Stackelberg competition

The Stackelberg leadership model is a strategic game in economics in which the leader firm moves first and then the follower firms move sequentially. It is named after the German economist Heinrich Freiherr von Stackelberg who published Market Structure and Equilibrium (Marktform und Gleichgewicht) in 1934 which described the model.
In game theory terms, the players of this game are a leader and a follower and they compete on quantity. The Stackelberg leader is sometimes referred to as the Market Leader.

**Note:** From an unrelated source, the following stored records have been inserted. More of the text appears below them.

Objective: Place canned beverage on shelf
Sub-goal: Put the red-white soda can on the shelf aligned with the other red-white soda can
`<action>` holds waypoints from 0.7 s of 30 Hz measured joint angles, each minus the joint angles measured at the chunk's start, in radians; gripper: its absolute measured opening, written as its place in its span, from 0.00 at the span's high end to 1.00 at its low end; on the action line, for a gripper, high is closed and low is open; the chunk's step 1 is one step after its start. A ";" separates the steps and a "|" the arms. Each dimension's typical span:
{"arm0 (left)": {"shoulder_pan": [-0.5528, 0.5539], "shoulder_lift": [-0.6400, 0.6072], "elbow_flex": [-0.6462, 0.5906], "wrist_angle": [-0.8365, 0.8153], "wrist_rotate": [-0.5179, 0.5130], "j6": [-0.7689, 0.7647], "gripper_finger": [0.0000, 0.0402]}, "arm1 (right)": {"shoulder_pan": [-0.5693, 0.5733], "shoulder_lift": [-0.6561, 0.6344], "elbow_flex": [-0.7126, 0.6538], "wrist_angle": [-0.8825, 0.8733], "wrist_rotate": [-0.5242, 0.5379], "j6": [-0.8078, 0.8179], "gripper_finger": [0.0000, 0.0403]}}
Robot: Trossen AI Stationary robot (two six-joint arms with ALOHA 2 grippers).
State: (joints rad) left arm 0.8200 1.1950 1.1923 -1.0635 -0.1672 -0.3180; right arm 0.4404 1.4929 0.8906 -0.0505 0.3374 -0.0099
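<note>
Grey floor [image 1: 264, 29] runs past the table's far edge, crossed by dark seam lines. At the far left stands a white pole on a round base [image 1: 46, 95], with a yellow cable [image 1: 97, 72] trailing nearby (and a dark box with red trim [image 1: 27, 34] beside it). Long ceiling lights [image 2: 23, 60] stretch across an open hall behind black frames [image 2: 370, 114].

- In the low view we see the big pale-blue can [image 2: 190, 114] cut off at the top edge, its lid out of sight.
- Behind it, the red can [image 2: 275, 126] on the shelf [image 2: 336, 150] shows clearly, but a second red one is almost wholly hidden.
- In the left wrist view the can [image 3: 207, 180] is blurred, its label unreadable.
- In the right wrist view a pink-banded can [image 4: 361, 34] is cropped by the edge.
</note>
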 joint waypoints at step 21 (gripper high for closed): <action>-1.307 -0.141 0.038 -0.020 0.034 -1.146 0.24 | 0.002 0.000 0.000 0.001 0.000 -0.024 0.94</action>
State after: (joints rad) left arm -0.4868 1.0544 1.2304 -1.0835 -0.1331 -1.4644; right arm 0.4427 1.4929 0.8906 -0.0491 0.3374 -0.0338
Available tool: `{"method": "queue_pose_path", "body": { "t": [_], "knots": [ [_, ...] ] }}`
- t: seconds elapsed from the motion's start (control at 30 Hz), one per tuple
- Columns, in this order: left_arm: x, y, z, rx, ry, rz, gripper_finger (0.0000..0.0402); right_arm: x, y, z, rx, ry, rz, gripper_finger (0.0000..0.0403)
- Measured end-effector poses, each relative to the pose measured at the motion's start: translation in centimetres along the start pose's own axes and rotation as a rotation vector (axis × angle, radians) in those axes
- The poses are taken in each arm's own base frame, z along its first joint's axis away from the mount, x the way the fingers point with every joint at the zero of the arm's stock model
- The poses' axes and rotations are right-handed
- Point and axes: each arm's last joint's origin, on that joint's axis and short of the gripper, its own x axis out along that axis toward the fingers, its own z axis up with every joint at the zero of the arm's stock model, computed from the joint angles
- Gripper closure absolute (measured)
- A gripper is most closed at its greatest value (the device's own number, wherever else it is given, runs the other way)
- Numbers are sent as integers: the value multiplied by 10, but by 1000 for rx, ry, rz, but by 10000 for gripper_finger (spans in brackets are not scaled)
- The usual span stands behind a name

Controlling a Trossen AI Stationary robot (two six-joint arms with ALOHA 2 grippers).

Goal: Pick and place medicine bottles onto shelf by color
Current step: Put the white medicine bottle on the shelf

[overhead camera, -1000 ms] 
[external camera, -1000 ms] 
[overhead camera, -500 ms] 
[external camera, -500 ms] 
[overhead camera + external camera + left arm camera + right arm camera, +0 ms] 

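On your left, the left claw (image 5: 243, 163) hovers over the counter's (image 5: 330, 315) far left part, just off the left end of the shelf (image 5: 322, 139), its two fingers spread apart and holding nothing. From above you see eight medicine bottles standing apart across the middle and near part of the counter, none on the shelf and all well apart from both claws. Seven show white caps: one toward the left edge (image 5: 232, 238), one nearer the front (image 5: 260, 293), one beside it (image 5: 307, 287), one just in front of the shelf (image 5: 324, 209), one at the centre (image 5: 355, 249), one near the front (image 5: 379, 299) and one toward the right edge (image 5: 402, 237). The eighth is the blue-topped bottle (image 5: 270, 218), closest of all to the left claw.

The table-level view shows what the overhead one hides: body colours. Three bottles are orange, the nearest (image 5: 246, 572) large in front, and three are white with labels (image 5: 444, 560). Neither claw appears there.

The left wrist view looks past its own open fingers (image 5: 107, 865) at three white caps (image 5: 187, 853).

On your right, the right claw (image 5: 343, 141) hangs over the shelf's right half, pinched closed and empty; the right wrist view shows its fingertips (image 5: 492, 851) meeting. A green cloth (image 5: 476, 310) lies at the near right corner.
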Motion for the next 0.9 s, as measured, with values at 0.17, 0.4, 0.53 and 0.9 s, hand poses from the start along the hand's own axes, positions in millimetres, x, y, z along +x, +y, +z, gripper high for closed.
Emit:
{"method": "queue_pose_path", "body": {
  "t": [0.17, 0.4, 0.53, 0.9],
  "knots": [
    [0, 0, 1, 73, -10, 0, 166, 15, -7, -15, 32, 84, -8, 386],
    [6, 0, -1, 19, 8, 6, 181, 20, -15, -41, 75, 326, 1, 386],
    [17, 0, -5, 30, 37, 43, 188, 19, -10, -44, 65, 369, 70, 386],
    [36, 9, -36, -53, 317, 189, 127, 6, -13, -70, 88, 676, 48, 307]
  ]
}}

There are some further constraints upon the sustaining of a Stackelberg equilibrium. The leader must know ex ante that the follower observes its action. The follower must have no means of committing to a future non-Stackelberg follower action and the leader must know this. Indeed, if the 'follower' could commit to a Stackelberg leader action and the 'leader' knew this, the leader's best response would be to play a Stackelberg follower action.
Firms may engage in Stackelberg competition if one has some sort of advantage enabling it to move first. More generally, the leader must have commitment power. Moving observably first is the most obvious means of commitment: once the leader has made its move, it cannot undo it - it is committed to that action. Moving first may be possible if the leader was the incumbent monopoly of the industry and the follower is a new entrant. Holding excess capacity is another means of commitment.